I wound up snuggling up to my little girl in her hospital bed, trying not to jostle the IV in her hand that had been so painfully inserted at midnight. (We had not yet heard of EMLA) It took 3 hospital staffers AND me to hold her down to get the IV placed, in that "cheerfully painted' room with jungle animals on the walls and glow-in-the-dark stars on the ceiling. She was slightly dehydrated and had large ketones, so getting fluids into (and out of) her was a major goal.

1 AM brought another finger poke with one of those prehistoric one-use lancets; she left many bloody spots on the hospital sheets that night. I could hear the night nurse calling the endo on call, asking if Miss M should have another shot of insulin since her BG was 300+, even though it hadn't been ordered. I had yet to learn what the "right" range was, but 300 was obviously NOT where it needed to be.
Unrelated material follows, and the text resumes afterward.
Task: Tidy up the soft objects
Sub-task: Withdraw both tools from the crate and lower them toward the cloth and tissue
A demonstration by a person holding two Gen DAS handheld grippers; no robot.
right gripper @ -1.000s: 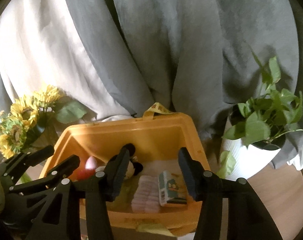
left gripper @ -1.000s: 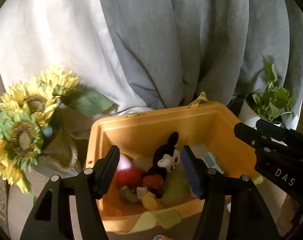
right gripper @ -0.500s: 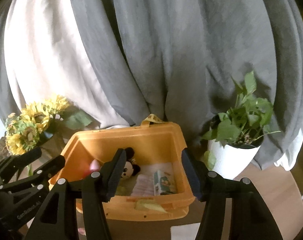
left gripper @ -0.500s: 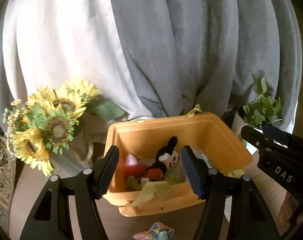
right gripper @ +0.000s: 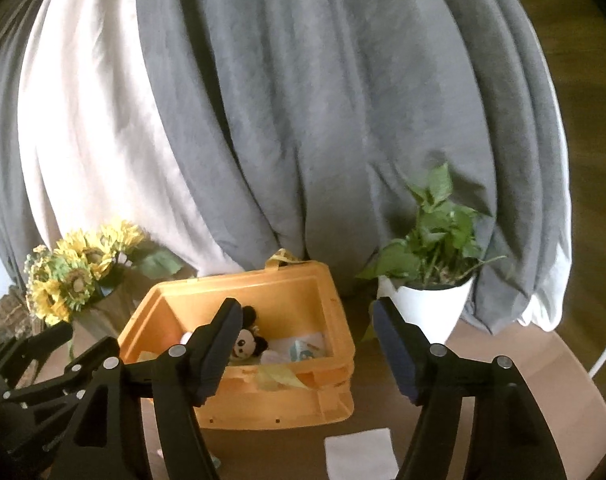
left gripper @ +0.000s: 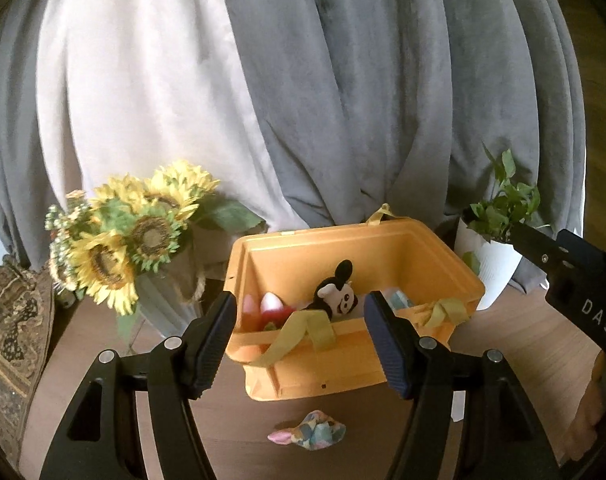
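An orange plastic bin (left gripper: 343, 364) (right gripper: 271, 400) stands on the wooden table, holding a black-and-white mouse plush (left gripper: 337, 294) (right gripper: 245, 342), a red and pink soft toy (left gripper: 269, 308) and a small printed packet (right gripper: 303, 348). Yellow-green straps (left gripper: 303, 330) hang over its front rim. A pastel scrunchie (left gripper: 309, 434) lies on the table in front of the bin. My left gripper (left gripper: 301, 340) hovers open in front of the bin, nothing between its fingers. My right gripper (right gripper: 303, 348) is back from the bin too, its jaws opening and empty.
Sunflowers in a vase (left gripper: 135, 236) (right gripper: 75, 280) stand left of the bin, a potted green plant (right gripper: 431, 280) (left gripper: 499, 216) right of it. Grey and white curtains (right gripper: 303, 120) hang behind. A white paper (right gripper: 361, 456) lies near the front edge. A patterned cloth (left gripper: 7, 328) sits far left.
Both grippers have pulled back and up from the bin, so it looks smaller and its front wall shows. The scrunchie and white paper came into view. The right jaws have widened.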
The next three days were a blur of information-packed days and sleepless nights. Crying in the shower in the parents' bathroom down the hall (recommended by the kind and supportive resident, Dr. G). The Dear Husband would take Mr. Boychild to school, come to the hospital for training, go back and pick up MB, then bring him back to the hospital so we could have all dinner together. Miss M loved getting to call "room service" for her meals, or for a snack whenever she wished - the rest of us made do with cafeteria fare.She thought the hospital was a great place, full of toys and games and people bringing her presents.....she wasn't "sick", she was having a new adventure.

Bringing her home after 3 full days and nights in the hospital was scarier than the day we brought her home the first time. I didn't understand how they could be sending us out into the world to deal with this disease when we had NO idea what we were doing. Now I know that we had it SOOOO much easier than those who had babies diagnosed, but at that time I just kept going back and forth between wondering why she couldn't have just broken her arm and being thankful she didn't have cancer. Cancer seemed so much scarier.....
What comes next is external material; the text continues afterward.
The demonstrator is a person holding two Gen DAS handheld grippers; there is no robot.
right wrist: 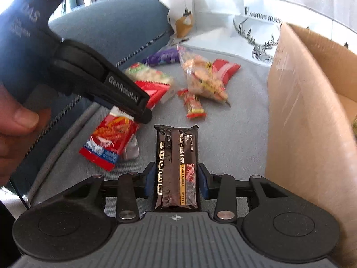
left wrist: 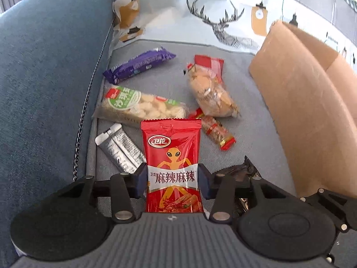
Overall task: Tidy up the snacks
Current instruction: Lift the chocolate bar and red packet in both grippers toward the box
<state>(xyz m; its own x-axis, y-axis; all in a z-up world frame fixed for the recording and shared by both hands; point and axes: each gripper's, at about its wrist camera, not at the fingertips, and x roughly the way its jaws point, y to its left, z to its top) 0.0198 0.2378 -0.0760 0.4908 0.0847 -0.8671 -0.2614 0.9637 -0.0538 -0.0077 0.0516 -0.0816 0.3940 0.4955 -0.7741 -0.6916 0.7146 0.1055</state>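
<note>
My left gripper (left wrist: 173, 181) is shut on a red spicy-snack packet (left wrist: 171, 149) with an alien figure, held above the sofa seat. My right gripper (right wrist: 176, 178) is shut on a dark brown cracker packet (right wrist: 177, 156), just left of a cardboard box (right wrist: 301, 111). The left gripper's body (right wrist: 107, 84) shows in the right wrist view, with its red packet (right wrist: 111, 138) hanging below. On the seat lie a purple packet (left wrist: 138, 63), a green-label puffed snack (left wrist: 138, 105), a clear biscuit bag (left wrist: 209, 91), a small red bar (left wrist: 215, 131) and a silver packet (left wrist: 121, 149).
The blue sofa backrest (left wrist: 49, 78) rises on the left. A deer-print cushion (left wrist: 223, 24) stands at the back. The cardboard box (left wrist: 301, 93) stands open on the right of the grey seat (left wrist: 252, 138). A person's hand (right wrist: 15, 125) holds the left gripper.
</note>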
Fast forward to 2009. The Dear Husband and I are now full-fledged members of the Amateur Endocrinologist's Club, doing our best to be a functional pancreas for our daughter. We are living our "new normal". Miss M is a happy, healthy pre-teen. She's half again as tall as she was at diagnosis, and weighs more than twice what she did 4 years ago. She's on a new pump (the OmniPod is her second insulin pump) , we have a continuous glucose monitor that I dearly love and she hates, a group of wonderful friends who understand completely what this journey has been like and continues to be, and many more friends who, while they don't LIVE this journey, support us in every way possible. So I say today to you all, "THANK YOU". Thanks for being there when I needed to vent; thanks for listening when I cry; thanks for being there when I have questions; thanks for just being there. Thank you to each and every one of you who comes to our fundraisers, walks around at Tempe Town Lake with us no matter how warm it is, wears our team t-shirts, and lets me ramble on about diabetes even if it makes no sense to you whatsoever. Being alone with this is just not something that I could bear; I need and am grateful for the support, friendship and love of family members, friends (both old and new, both local and "virtual").

If you've read this far, wow. You have stamina. :) If you're still reading, please visit watch this video on the Artificial Pancreas Project - the next step to a more normal life for those with Type 1 diabetes. It's not a cure by any means, but it's a giant step forward in normalizing blood sugars and avoiding complications. Those of you who are local, please join with us and 20,000 of our closest friends and relatives at this year's JDRF Walk to Cure Diabetes at Tempe Town Lake on October 31. It's my sincere hope that I won't have to keep writing this same type of post year after year after year......I want to be able to write a post that says "She's CURED".